Aim of the exercise: Only the opening lines of the listing, through the one with "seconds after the", are to be retyped, each exactly as it stands.

Data provided:
Content starts

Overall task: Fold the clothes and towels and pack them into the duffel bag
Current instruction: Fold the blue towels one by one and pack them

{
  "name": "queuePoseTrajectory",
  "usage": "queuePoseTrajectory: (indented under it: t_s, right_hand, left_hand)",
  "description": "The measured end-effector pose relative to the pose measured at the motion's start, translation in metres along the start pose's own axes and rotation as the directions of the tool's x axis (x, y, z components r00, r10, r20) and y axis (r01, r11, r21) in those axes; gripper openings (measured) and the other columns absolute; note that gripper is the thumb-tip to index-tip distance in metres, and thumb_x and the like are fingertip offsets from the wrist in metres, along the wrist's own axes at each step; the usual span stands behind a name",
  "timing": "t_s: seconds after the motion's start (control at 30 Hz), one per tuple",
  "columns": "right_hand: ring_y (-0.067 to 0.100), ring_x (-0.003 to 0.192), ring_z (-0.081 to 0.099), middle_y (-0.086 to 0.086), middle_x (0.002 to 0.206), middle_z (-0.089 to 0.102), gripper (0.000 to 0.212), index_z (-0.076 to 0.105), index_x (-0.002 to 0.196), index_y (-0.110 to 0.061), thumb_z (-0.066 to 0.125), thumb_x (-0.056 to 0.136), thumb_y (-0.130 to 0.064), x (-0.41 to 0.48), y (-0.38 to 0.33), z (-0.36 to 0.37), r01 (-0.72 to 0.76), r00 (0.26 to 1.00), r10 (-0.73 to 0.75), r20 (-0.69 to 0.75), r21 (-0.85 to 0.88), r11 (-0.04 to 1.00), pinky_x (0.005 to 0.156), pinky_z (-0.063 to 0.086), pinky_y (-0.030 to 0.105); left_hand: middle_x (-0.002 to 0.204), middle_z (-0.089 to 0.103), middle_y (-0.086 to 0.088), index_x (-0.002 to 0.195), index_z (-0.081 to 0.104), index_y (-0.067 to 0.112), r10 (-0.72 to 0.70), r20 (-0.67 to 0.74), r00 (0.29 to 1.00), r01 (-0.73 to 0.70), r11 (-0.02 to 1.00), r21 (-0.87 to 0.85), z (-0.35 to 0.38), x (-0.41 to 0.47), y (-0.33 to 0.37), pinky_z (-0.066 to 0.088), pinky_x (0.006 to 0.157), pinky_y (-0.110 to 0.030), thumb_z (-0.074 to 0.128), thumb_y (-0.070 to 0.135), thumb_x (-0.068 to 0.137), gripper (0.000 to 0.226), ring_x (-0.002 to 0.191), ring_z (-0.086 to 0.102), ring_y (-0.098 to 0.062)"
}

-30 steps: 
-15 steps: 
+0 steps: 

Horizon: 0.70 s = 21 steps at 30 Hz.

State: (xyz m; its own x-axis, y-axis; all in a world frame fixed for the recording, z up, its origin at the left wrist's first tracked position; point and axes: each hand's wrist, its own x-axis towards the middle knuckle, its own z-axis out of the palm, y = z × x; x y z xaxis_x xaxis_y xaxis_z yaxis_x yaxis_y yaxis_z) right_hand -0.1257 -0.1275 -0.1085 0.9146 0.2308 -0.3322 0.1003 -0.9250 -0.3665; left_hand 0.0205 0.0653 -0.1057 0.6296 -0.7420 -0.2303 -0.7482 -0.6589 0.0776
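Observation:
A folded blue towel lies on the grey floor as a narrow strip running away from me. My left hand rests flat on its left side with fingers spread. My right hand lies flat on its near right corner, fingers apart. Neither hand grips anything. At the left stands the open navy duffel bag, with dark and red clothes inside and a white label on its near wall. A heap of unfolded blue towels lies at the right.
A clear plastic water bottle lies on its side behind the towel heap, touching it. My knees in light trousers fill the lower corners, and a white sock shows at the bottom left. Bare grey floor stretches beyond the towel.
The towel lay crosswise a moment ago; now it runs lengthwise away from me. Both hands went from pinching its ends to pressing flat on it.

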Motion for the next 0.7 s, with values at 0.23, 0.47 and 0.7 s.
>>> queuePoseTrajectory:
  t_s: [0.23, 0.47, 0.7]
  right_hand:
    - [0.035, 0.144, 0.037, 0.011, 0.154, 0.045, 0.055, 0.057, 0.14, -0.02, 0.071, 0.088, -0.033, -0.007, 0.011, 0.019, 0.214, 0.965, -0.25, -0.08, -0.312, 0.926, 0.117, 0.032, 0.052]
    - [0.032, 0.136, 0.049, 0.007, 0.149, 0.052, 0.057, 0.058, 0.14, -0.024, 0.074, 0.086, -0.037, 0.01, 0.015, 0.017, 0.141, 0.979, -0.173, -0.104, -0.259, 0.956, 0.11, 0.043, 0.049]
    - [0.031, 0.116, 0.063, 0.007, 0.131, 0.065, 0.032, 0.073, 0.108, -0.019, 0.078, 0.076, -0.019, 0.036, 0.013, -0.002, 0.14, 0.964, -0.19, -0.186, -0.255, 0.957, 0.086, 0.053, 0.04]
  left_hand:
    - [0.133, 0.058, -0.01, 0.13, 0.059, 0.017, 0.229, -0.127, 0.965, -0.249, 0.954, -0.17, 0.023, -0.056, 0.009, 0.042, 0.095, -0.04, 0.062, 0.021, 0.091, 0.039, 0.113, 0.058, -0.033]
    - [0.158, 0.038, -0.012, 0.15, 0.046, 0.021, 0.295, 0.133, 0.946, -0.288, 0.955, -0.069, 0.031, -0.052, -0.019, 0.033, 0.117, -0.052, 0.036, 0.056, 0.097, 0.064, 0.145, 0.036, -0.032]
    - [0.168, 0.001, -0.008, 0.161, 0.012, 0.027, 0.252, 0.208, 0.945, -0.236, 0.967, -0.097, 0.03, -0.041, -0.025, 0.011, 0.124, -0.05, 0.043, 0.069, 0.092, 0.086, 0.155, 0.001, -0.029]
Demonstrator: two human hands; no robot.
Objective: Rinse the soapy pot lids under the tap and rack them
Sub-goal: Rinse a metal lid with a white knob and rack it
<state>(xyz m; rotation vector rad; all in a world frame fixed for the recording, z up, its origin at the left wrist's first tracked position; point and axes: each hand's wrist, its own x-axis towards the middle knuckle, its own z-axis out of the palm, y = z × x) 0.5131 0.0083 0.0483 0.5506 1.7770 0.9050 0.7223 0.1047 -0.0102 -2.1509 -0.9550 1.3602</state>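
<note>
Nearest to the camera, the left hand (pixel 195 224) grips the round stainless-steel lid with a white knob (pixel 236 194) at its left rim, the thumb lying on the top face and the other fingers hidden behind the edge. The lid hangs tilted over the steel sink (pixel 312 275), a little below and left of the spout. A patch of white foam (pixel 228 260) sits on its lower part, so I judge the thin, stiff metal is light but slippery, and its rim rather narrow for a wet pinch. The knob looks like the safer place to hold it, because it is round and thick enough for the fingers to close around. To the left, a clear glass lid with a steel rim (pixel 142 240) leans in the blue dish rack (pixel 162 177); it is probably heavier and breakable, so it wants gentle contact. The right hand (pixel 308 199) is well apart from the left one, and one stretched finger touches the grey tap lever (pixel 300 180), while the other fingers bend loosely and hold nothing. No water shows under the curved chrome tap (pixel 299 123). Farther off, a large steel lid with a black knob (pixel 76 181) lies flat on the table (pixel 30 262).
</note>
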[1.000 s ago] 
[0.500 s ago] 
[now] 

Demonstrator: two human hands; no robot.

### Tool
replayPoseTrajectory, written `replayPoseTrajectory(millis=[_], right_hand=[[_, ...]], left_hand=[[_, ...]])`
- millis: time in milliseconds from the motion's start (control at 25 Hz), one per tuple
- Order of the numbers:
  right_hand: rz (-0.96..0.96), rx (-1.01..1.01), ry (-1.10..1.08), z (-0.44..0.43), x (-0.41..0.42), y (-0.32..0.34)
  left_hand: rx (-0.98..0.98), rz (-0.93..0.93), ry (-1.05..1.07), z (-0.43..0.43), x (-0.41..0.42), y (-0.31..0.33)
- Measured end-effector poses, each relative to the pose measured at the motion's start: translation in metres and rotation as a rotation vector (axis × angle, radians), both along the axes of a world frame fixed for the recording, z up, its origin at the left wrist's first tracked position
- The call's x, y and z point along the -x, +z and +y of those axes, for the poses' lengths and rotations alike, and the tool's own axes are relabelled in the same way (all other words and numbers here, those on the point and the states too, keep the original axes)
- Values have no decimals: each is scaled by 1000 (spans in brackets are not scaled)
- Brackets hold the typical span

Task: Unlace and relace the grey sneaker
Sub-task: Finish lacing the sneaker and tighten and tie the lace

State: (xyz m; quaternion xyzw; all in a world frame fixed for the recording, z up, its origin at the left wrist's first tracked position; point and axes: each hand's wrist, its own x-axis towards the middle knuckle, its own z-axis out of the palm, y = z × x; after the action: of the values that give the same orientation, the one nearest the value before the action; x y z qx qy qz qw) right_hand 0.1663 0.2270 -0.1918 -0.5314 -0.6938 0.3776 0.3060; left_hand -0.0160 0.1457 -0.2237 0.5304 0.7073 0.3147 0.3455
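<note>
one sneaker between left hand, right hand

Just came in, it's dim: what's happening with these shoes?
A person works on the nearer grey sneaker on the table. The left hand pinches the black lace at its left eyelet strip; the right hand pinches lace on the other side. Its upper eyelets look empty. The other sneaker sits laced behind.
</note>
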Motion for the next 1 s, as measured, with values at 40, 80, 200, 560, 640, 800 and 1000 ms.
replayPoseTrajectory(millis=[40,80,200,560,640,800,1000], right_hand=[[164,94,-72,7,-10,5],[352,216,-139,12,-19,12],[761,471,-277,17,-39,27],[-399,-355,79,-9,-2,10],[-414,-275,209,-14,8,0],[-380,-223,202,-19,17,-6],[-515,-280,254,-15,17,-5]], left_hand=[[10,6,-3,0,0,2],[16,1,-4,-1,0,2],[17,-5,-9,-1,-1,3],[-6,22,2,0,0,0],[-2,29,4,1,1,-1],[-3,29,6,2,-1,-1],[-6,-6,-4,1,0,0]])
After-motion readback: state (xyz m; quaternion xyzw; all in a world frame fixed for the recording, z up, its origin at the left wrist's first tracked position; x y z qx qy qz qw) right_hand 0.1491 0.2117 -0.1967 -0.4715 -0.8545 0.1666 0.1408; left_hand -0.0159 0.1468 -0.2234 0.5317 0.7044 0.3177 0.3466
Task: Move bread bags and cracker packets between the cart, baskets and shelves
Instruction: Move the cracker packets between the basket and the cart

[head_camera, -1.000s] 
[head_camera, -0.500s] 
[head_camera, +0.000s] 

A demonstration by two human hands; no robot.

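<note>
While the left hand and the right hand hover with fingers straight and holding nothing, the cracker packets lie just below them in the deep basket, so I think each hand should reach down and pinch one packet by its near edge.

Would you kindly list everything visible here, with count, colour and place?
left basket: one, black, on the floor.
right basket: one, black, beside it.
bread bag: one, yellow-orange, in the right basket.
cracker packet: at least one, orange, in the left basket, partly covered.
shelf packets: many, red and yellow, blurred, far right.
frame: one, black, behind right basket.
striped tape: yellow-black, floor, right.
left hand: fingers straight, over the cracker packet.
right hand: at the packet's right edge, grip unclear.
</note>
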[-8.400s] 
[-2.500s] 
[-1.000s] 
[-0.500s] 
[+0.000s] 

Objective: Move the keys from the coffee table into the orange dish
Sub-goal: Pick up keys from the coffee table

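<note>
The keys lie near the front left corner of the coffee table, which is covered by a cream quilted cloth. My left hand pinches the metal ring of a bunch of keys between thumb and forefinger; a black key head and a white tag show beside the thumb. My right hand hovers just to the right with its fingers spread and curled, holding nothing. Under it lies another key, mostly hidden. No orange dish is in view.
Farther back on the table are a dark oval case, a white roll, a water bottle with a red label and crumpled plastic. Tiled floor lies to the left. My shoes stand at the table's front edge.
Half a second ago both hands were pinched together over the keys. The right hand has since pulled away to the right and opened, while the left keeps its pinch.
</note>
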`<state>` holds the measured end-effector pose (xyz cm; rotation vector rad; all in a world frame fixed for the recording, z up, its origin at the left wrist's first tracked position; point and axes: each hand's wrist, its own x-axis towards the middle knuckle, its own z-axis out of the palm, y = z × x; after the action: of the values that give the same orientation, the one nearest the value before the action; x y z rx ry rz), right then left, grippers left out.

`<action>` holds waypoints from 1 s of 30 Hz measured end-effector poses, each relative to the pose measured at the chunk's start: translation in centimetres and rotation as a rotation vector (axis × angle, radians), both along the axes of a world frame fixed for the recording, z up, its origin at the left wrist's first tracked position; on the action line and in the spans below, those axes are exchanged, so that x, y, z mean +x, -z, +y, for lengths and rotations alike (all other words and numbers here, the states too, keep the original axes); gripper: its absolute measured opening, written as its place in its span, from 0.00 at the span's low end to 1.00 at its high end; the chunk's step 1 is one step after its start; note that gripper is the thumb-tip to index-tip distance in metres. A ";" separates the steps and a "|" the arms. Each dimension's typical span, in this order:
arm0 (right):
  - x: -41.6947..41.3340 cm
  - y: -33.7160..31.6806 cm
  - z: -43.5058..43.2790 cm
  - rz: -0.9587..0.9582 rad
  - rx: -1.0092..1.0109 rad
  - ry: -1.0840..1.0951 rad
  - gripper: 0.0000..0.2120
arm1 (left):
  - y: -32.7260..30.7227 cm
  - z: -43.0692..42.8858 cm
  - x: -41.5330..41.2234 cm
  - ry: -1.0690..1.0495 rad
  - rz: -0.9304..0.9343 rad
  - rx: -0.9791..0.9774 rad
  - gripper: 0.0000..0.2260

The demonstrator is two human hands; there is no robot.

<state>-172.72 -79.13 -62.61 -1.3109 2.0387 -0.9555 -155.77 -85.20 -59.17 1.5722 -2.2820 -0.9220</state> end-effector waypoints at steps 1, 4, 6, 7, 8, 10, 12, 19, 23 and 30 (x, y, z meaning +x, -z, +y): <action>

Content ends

Result below:
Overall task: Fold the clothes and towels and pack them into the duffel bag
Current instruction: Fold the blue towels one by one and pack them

{
  "name": "queuePoseTrajectory",
  "usage": "queuePoseTrajectory: (indented under it: t_s, right_hand, left_hand)",
  "description": "The measured end-effector pose relative to the pose measured at the motion's start, translation in metres along the start pose's own axes and rotation as the directions of the tool's x axis (x, y, z components r00, r10, r20) and y axis (r01, r11, r21) in those axes; gripper openings (measured) and the other columns absolute; note that gripper is the thumb-tip to index-tip distance in metres, and thumb_x and the like are fingertip offsets from the wrist in metres, along the wrist's own axes at each step; the usual span stands behind a name",
  "timing": "t_s: seconds after the motion's start (control at 30 Hz), one per tuple",

Nothing more remains in this exercise.